Volume 22, Number 10—October 2016
Daily Reportable Disease Spatiotemporal Cluster Detection, New York City, New York, USA, 2014–2015
Each day, the New York City Department of Health and Mental Hygiene uses the free SaTScan software to apply prospective space–time permutation scan statistics to strengthen early outbreak detection for 35 reportable diseases. This method prompted early detection of outbreaks of community-acquired legionellosis and shigellosis.
The Bureau of Communicable Disease (BCD) at the New York City Department of Health and Mental Hygiene (DOHMH) monitors and investigates >70 reportable diseases among the city’s 8.49 million residents. Each day, healthcare providers and laboratories submit ≈1,000 communicable disease reports to BCD. Clusters (significant increases in observed vs. expected cases) and outbreaks (clusters believed to be associated with a common infection source) are detected through several methods, including notification by astute healthcare providers and by applying the modified historical limits method to detect increases in disease counts during the previous 4 weeks (1). This temporal analysis is applied weekly citywide and for each of 5 boroughs and 42 neighborhoods.
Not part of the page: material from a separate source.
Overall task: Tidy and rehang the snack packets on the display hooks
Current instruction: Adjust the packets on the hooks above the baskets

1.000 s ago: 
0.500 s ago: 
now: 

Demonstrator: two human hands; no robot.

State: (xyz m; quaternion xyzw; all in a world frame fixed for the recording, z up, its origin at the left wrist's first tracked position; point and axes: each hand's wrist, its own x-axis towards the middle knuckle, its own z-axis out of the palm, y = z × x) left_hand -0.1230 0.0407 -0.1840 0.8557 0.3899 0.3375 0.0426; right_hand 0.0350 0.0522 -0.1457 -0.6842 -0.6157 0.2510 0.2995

Cluster detection methods have been applied to syndromic data sources (e.g., emergency department visits) since the early 2000s (2,3). Less extensively described is cluster detection using reportable disease data, which reflect specific laboratory-confirmed diagnoses, contain patient home addresses, and may include illness onset dates and work addresses collected during patient interviews and medical record reviews. Other public health practitioners have applied purely temporal prospective cluster detection methods to reportable disease data (4,5) or conducted proof-of-concept spatiotemporal prospective analyses (6,7). However, published descriptions of actual prospective application of spatiotemporal methods to reportable diseases are rare (8,9), suggesting lack of widespread adoption among public health officials. We describe BCD’s experience with automated daily reportable disease spatiotemporal cluster detection using prospective space–time permutation scan statistics (3) in SaTScan (10) during February 2014–September 2015, highlighting instances in which findings guided public health action.
For 35 reportable communicable diseases for which cluster detection could inform programmatic activities (1), we analyzed disease counts for patients of all ages combined. For amebiasis, cryptosporidiosis, and giardiasis, for which outbreaks among young children are of particular interest, additional analyses were restricted to disease counts among patients <5 years of age, for 38 total daily analyses.
In BCD’s application, the space–time permutation scan statistic detects disease clusters in space–time cylinders centered on every census tract centroid; the circular base represents space (maximum geographic cluster size of 50% of all reported cases), and the height represents time (maximum temporal window length of 30 days, for most diseases). For each cylinder, a likelihood ratio–based test statistic is calculated. The test statistic is considered elevated if the observed disease count during the time window in census tracts with centroids inside the cylinder’s circular base exceeds the expected number of cases, which is a function of 1) the case count in the circle during a baseline period (which accounts for any purely geographic variations in disease occurrence, diagnosis, and reporting) and 2) the total case count citywide during the time window (which accounts for citywide purely temporal patterns, such as seasonality or secular trends) (3). The cylinder with the maximum test statistic is the cluster least likely to be due to chance under the null hypothesis that the same process generated disease counts inside and outside the cylinder.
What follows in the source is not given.